Work to be completed: The answer should be one number: how many lines in the records below contain the word "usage".

Data excerpts:
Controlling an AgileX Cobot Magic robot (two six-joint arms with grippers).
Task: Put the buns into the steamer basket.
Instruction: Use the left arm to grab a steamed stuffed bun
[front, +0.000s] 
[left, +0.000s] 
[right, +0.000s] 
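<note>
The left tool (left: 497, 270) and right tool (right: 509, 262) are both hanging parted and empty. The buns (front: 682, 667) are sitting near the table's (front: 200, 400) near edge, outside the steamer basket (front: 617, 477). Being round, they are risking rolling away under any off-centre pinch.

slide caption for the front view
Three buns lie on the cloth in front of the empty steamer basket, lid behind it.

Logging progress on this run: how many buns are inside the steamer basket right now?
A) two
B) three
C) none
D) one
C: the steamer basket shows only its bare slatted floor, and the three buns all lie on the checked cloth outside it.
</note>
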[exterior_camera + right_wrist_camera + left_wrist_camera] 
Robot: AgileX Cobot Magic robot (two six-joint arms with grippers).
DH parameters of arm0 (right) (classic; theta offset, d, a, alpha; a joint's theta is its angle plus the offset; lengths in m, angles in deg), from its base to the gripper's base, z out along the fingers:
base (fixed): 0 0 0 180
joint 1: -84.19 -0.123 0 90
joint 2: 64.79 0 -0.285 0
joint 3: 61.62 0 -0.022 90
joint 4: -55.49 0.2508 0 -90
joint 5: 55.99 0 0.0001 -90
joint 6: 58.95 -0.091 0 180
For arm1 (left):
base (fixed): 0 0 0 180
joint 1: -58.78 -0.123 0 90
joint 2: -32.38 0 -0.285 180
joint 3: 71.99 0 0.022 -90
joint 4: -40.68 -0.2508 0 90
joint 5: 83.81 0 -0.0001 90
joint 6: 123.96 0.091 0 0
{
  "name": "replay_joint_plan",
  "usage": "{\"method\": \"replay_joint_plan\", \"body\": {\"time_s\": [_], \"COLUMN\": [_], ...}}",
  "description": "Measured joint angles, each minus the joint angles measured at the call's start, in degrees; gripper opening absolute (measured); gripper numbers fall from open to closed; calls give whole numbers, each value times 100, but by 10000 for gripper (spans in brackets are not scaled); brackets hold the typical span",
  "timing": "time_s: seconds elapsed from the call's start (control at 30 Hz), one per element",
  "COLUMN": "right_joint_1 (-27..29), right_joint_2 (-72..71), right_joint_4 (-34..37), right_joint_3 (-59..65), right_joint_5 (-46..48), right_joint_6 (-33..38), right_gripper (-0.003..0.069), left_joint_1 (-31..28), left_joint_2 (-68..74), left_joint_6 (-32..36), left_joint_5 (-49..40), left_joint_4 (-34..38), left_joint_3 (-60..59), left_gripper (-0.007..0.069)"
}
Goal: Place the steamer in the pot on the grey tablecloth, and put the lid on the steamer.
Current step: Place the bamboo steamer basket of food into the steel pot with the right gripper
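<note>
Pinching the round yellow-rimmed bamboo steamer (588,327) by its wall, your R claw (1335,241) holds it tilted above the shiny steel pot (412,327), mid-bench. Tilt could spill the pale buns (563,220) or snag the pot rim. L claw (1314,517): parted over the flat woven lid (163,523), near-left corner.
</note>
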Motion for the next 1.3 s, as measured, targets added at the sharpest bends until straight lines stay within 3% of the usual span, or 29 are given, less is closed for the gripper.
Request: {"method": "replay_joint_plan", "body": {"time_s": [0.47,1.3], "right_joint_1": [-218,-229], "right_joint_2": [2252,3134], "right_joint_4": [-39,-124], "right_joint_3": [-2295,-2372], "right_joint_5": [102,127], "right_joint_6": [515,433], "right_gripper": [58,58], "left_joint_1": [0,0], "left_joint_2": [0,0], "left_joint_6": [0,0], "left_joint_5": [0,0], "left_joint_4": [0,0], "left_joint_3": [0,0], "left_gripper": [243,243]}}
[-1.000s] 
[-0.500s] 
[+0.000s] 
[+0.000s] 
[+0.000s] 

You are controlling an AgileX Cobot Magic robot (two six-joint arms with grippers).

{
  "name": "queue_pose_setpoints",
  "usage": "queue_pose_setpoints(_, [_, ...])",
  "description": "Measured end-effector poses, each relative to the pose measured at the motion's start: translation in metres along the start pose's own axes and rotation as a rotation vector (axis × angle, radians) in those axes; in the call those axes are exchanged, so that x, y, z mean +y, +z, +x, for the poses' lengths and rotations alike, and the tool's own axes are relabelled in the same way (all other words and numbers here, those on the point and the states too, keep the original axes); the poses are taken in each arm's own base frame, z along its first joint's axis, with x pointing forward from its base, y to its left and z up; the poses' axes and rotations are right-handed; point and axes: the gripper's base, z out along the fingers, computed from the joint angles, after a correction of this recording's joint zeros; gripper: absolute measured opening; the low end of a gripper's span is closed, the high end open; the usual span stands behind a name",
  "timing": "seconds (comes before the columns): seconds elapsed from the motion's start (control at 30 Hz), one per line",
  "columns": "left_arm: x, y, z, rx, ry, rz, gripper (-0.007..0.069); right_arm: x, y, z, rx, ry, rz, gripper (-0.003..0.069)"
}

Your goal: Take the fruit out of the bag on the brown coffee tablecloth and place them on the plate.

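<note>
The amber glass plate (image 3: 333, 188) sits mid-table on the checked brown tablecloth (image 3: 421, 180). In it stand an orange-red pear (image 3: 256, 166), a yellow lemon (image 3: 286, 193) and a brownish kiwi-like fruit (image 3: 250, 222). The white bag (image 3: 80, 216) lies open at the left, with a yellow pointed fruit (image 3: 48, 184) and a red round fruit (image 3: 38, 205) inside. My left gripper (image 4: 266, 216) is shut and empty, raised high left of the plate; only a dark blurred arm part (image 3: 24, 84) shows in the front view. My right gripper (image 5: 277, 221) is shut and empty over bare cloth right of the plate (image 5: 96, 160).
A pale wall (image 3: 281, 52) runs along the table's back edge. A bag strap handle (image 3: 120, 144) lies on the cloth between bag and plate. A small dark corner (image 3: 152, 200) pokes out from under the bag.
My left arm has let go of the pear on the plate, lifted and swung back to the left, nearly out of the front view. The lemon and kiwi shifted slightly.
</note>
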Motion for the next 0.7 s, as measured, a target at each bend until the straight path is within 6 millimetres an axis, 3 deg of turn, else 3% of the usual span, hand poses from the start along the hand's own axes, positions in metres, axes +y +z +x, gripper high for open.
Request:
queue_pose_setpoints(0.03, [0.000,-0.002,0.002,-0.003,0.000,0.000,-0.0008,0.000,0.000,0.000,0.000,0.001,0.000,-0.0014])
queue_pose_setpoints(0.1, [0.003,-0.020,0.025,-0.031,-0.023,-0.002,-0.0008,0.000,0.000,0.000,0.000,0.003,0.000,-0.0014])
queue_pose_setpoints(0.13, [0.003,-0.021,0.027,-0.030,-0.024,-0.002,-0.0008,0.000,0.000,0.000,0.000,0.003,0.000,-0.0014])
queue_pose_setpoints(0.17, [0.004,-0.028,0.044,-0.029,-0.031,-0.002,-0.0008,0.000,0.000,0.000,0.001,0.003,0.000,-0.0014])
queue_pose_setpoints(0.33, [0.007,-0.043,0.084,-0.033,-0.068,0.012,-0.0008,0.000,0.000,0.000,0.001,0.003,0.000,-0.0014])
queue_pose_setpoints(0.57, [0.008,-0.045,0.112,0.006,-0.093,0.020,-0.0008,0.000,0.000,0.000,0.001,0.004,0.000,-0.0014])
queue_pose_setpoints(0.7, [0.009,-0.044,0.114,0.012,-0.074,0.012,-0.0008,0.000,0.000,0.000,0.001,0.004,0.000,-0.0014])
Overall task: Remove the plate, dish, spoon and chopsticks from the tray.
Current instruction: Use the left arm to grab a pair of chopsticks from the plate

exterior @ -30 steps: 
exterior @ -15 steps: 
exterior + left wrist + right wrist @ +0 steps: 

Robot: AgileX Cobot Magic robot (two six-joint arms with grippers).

Exercise solution: 2